Swapnote, known as Nintendo Letter Box in PAL regions and  in Japan, is a messaging application for the Nintendo 3DS family. Swapnote was released on December 21, 2011, in Japan and December 22, 2011, in Europe, Australia and North America via the Nintendo eShop. It can be downloaded at no additional cost and is pre-installed on newer systems. Swapnote is the successor to the PictoChat app for the Nintendo DS line.

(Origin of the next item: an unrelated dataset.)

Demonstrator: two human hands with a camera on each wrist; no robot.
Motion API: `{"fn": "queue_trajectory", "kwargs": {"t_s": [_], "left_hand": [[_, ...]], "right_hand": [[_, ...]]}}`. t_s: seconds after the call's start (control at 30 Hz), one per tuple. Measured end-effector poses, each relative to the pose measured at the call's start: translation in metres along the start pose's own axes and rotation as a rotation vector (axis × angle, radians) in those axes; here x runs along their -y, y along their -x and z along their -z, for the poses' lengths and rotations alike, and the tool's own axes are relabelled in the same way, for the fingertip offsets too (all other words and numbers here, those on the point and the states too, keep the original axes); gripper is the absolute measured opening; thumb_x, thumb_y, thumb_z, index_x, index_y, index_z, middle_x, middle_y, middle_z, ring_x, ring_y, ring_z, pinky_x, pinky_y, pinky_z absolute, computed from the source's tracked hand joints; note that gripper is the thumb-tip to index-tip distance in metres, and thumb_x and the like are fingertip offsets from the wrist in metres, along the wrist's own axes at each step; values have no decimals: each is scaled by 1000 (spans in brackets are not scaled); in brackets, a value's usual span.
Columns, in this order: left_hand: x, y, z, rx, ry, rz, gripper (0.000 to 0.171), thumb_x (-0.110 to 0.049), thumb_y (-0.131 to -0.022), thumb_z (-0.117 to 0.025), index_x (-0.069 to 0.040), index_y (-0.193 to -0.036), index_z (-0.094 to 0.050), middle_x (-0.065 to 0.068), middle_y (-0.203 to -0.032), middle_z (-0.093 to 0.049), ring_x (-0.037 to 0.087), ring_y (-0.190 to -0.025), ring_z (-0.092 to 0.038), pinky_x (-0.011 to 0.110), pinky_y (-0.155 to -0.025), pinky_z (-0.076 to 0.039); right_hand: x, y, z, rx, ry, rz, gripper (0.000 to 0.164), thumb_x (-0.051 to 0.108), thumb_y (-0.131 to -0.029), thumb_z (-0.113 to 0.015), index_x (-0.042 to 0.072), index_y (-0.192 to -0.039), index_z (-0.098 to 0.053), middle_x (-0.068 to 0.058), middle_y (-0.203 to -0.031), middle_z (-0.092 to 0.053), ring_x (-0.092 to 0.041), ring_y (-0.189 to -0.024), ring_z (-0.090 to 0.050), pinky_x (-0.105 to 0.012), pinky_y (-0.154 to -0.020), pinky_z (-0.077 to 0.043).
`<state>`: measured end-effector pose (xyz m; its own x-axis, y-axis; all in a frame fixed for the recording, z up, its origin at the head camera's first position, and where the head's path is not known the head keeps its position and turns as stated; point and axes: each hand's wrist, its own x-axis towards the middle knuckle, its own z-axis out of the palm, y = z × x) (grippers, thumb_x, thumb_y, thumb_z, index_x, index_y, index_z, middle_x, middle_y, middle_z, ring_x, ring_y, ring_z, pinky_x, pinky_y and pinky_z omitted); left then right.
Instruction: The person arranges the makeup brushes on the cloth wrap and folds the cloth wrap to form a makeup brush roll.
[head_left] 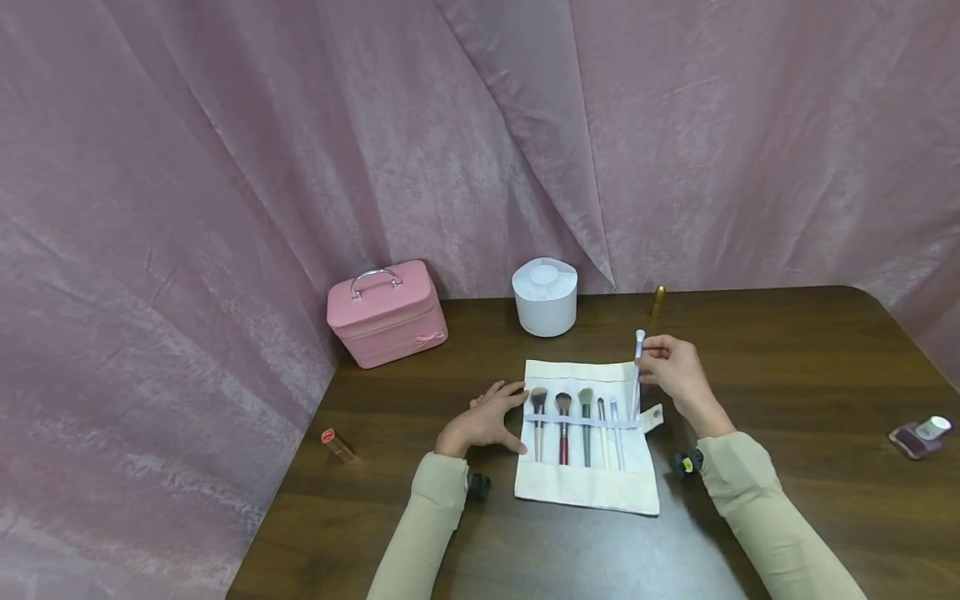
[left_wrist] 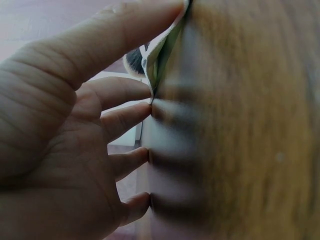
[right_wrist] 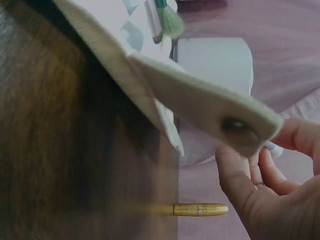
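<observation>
A cream fabric brush roll lies unrolled on the table. Several makeup brushes stand in a row under its lavender elastic band, among them a green-handled brush and a red-handled brush. My left hand rests at the roll's left edge, fingers spread, thumb and fingertips touching the cloth edge and table in the left wrist view. At the roll's upper right, my right hand pinches a slim pale lavender makeup brush, held upright. In the right wrist view the snap strap hides most of that brush.
A pink vanity case and a white round organizer stand at the back. A gold lipstick-like tube is behind my right hand. On the left lies a lipstick; far right, a dark purple bottle with a white cap.
</observation>
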<state>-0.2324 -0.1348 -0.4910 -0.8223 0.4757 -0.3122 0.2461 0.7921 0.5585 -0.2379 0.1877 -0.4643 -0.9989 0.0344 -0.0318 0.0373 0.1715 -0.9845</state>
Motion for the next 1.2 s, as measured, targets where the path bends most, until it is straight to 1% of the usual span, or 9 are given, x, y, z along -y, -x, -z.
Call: {"fn": "queue_trajectory", "kwargs": {"t_s": [0.17, 0.23, 0.4, 0.57, 0.73, 0.87, 1.0, 1.07, 1.2], "left_hand": [[0, -1, 0, -4, 0, 1, 93, -24, -77, -91, -14, -156, -42, 3, -166, -25, 33, -154, -8, 67, -116, -11], [1, -1, -1, -5, 0, 5, 93, -24, -77, -91, -14, -156, -42, 3, -166, -25, 33, -154, -8, 66, -116, -11], [1, -1, -1, -2, 2, 10, 93, -24, -77, -91, -14, -156, -42, 3, -166, -25, 33, -154, -8, 66, -116, -11], [1, -1, 0, -3, 11, 4, 94, -24, -76, -91, -13, -155, -42, 1, -166, -24, 33, -154, -8, 65, -117, -11], [0, -1, -1, 3, 10, 16, 93, -24, -77, -91, -13, -156, -42, 2, -166, -24, 33, -154, -8, 65, -117, -11], [0, -1, -1, 6, 12, 22, 93, -24, -78, -90, -13, -156, -42, 2, -166, -24, 33, -154, -7, 65, -117, -10], [1, -1, 0, -1, 19, 12, 93, -24, -76, -91, -12, -155, -43, 1, -166, -25, 33, -154, -9, 65, -117, -11], [1, -1, 0, 0, 15, 8, 94, -24, -76, -92, -12, -155, -43, 2, -166, -25, 34, -154, -9, 65, -117, -11], [1, -2, 0, 1, -4, 5, 95, -25, -75, -92, -13, -155, -42, 2, -166, -24, 34, -154, -9, 65, -117, -12]], "right_hand": [[-6, -2, -1, 45, 28, -25, 32, -5, -96, -56, -21, -123, -49, -14, -93, -60, -13, -74, -63, -32, -70, -60], [-8, -2, -2, 71, 55, -40, 31, -5, -95, -54, -20, -121, -50, -13, -93, -61, -13, -73, -62, -34, -70, -60], [-13, 0, -4, 126, 131, -83, 32, -2, -92, -54, -19, -119, -51, -16, -94, -59, -17, -75, -60, -33, -68, -58], [-12, 2, -6, 137, 190, -117, 30, 0, -91, -55, -17, -115, -54, -16, -90, -58, -18, -72, -58, -29, -63, -55], [-12, 5, -6, 146, 223, -158, 25, 4, -94, -55, -15, -110, -58, -13, -85, -60, -17, -69, -58, -30, -62, -54], [-13, 7, -5, 163, 270, -161, 25, 6, -94, -55, -14, -107, -61, -12, -83, -60, -19, -70, -58, -31, -63, -51], [-13, 8, -3, 180, 350, -153, 25, 10, -95, -57, -12, -101, -66, -11, -83, -61, -22, -73, -57, -32, -64, -46], [-14, 9, -2, 198, 395, -148, 25, 13, -95, -58, -10, -99, -68, -10, -83, -60, -22, -73, -55, -33, -63, -44], [-18, 8, -2, 211, 454, -142, 22, 16, -94, -62, -4, -87, -70, -3, -71, -52, -18, -65, -45, -32, -58, -37]]}}
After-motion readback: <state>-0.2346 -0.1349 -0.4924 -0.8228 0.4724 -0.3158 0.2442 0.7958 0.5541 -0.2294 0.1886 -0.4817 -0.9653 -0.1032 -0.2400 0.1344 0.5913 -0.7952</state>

In November 2016, Nintendo released a successor called Swapdoodle.

Features 

Swapnote allows users to send hand-written/drawn messages to either registered friends online via SpotPass or other users locally via StreetPass. The app also allows users to freely embed pictures and sounds into their messages, and change the position and the orientation of the picture and sound icons. Features are unlocked as players continue to send letters, such as the ability to hand-write/draw 3D messages, with additional stationery and features unlocked by spending Play Coins. Additional stationery can be obtained via certain Nintendo related events, such as using specific software, or by saving them from other people's messages.

Updates 
On July 5, 2012, Nintendo updated the Swapnote application to feature six different colors of ink, with only one color being available per message. On April 11, 2013, Nintendo updated Swapnote yet again, including the ability to take photos or record audio directly through the application, as well as the ability to undo drawings, and use different colors on each page of a message.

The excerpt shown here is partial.